The Government has announced that it will align the treatment of motor vehicles for these particular types of entities. This will remove the compliance costs incurred by a close company having to register for and pay FBT for no other reason than the provision of a motor vehicle to one or two shareholder-employees.
The rules for motor vehicle expenditure contained in subpart DE for sole traders and partnerships will be extended to apply to close companies. This will be optional as there may be some close companies that are comfortable with the current treatment.
There are three methods for apportioning business and private use:
- Actual records - showing the reason and distance travelled for all business purposes;
- Logbook records – maintained for a test period of at least 90 days to establish the extent of business use. This can then provide the basis for determining the business use of the motor vehicle for a three year period; or
- Mileage rates – this method can only be used for less than 5,000 km of business travel - the actual business mileage is used multiplied by Inland Revenue mileage rates.
Taxpayers who use this option will no longer have to file and pay FBT on the single benefit they provide to their shareholder-employees. Instead they can use one of these methods to claim motor vehicle expenditure.
For the avoidance of doubt, the private non-deductible portion of the expenditure will not be treated as a deemed dividend to the shareholder-employee.
It is proposed that the option would be available to close companies who qualify for the close company option in the FBT rules on the basis that the only fringe benefit they provide is the availability of 1 or 2 motor vehicles for the private use of their shareholder-employees. These taxpayers will have a choice on how to account for the private use of a motor vehicle provided to a shareholder-employee.

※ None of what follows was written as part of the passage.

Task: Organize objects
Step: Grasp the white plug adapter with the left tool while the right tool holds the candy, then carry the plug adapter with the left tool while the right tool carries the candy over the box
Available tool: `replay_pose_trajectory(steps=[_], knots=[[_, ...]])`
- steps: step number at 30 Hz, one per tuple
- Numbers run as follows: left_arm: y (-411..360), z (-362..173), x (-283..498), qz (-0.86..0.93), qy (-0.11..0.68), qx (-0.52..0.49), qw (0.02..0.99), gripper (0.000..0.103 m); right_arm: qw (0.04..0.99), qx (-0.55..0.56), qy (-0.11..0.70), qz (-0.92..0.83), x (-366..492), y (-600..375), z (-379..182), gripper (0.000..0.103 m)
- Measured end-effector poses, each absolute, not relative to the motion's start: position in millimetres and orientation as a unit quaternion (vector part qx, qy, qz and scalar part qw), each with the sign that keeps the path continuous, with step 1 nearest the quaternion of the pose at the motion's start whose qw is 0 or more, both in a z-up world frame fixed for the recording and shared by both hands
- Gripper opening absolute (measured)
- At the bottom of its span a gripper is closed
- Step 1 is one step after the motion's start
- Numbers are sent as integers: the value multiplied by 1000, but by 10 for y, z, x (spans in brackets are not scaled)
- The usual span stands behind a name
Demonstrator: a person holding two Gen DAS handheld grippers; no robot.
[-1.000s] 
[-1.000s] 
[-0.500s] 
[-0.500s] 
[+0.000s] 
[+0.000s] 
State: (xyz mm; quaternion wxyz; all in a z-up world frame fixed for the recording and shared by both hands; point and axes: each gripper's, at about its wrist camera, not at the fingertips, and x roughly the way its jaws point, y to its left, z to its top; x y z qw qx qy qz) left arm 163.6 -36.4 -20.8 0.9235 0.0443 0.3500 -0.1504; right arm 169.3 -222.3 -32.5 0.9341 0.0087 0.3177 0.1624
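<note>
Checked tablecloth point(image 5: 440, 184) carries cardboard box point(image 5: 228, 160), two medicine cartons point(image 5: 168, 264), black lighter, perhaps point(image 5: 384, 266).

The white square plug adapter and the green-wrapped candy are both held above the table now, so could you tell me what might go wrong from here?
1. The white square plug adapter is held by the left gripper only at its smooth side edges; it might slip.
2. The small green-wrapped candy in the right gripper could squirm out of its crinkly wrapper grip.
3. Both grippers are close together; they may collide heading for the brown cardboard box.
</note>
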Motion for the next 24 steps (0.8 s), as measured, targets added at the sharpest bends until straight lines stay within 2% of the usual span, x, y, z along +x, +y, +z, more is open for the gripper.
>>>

One consideration for taxpayers is that in some circumstances there could be some GST adjustments required to reflect the change in how private use of the motor vehicle is calculated. These GST adjustments don’t currently arise for close companies under the FBT regime as GST is accounted for on the value of the benefit for FBT purposes.

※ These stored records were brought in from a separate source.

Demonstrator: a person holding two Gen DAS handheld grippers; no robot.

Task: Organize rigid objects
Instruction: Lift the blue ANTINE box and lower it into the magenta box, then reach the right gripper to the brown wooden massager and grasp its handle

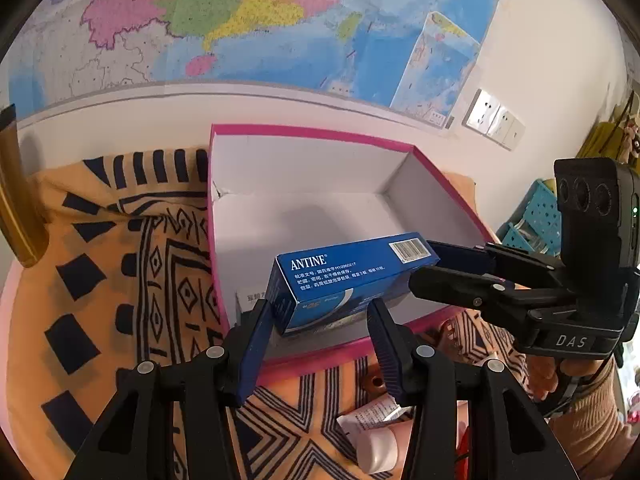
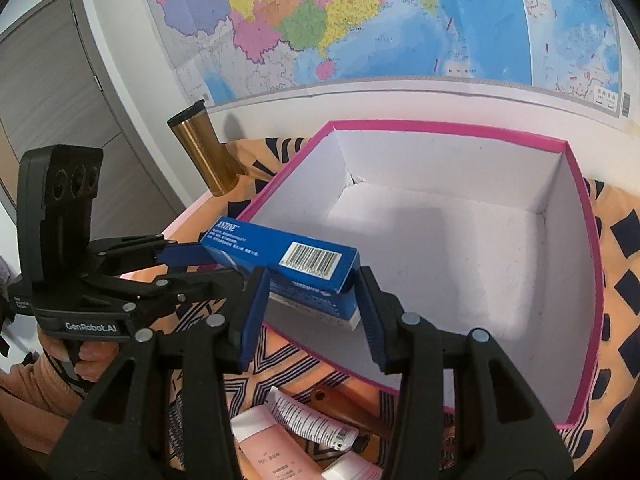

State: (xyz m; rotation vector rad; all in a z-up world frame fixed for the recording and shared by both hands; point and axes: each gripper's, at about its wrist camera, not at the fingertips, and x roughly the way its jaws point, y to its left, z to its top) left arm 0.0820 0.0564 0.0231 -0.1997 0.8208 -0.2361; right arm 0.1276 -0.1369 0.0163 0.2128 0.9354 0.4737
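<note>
A blue ANTINE carton (image 1: 344,280) is held over the near edge of a pink box with white inside (image 1: 312,132). My left gripper (image 1: 316,316) has its fingers on both sides of the carton's near end. My right gripper (image 1: 424,264) comes in from the right at the carton's barcode end. In the right wrist view the carton (image 2: 296,260) sits between the right gripper's (image 2: 310,288) blue fingers, with the left gripper (image 2: 188,258) at its far end. A white carton (image 2: 320,314) lies under it inside the pink box (image 2: 580,200).
The box stands on an orange patterned cloth (image 1: 120,280). Cream tubes (image 2: 308,420) lie on the cloth in front of the box. A gold tumbler (image 2: 204,152) stands at the left by the wall. A blue basket (image 1: 532,220) stands at the right.
</note>
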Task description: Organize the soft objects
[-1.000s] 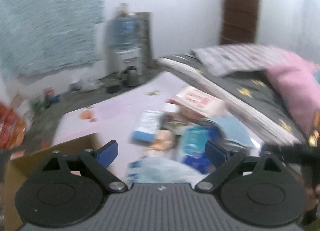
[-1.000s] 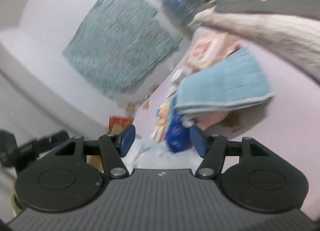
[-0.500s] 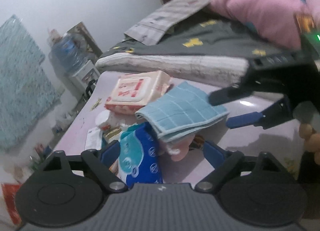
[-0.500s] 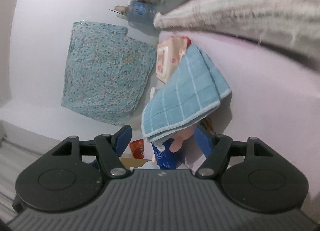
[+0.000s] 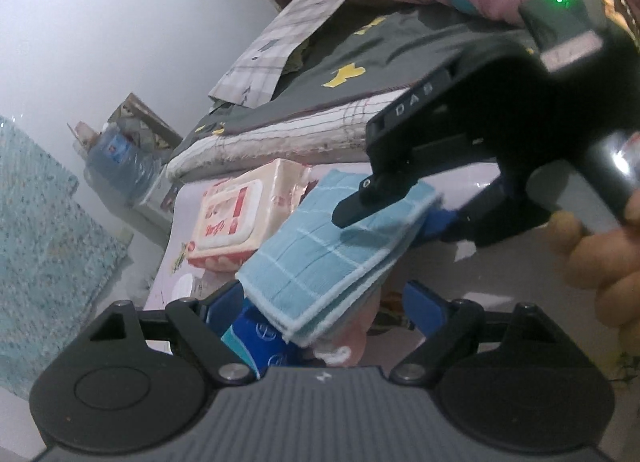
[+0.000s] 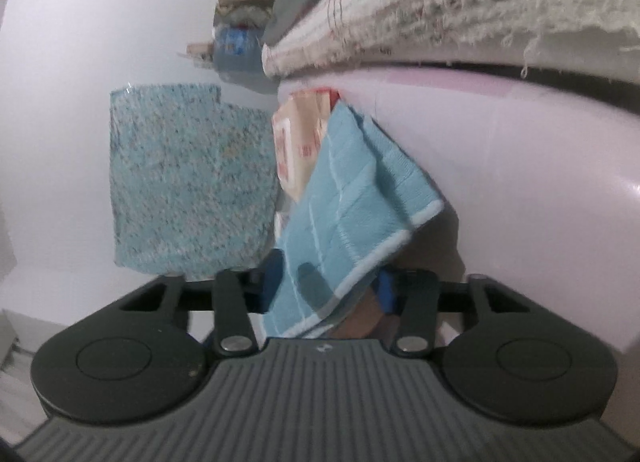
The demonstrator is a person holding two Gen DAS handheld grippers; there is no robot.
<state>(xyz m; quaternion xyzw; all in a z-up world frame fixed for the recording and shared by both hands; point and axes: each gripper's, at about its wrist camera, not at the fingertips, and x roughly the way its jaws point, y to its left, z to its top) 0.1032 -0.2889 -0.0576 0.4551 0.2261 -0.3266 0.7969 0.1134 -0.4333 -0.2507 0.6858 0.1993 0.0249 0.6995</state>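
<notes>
Folded blue towel [image 6: 352, 213] lies atop a pile on the pink surface [image 6: 520, 189], leaning against a wet-wipes pack [image 5: 240, 217]. My right gripper [image 6: 326, 290] has its fingers on either side of the towel's edge, closing on it though not fully clamped. My left gripper [image 5: 320, 306] stands wide apart, holding nothing, just short of the towel's near corner.

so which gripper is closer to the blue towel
Right. The right gripper has its fingers around the blue towel's corner; the left gripper sits just short of its other end, open.
</notes>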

In addition, further calculations will be required when the vehicle is disposed of to reflect the private element of any gain or loss made.
Example 23: Mary is the controlling shareholder of Percyville Books Ltd which has a 31 March balance date. She is the only employee of her company. The company provides Mary with a vehicle for both business and unlimited private use. During the 2017 income year Mary’s business use of the vehicle was 40% of the running. The total costs relating to the vehicle for the year were $3,250. The cost price of the vehicle was $20,000.
The company will have the choice of paying FBT on the availability for private use of the vehicle using the cost price of the vehicle as a basis and multiplying by 20% to get the value of the fringe benefit ($4,000) and pay FBT of $1,970.
Alternatively, Mary could use the actual business use of the vehicle to apportion the costs related to the vehicle using the actual use records from a logbook she maintains fastidiously. This would result in the business not claiming 60% of the total running costs of $3,250 (i.e. $1,950).
In addition, there will be differing adjustments required for GST purposes under each method.
Whilst in this example the option of measuring actual business use results in a deduction amount slightly less than the FBT amount to be paid, it does provide a more accurate measure of the business and private cost of the vehicle. It also aligns the treatment with other similar taxpayers who are not structured as a company.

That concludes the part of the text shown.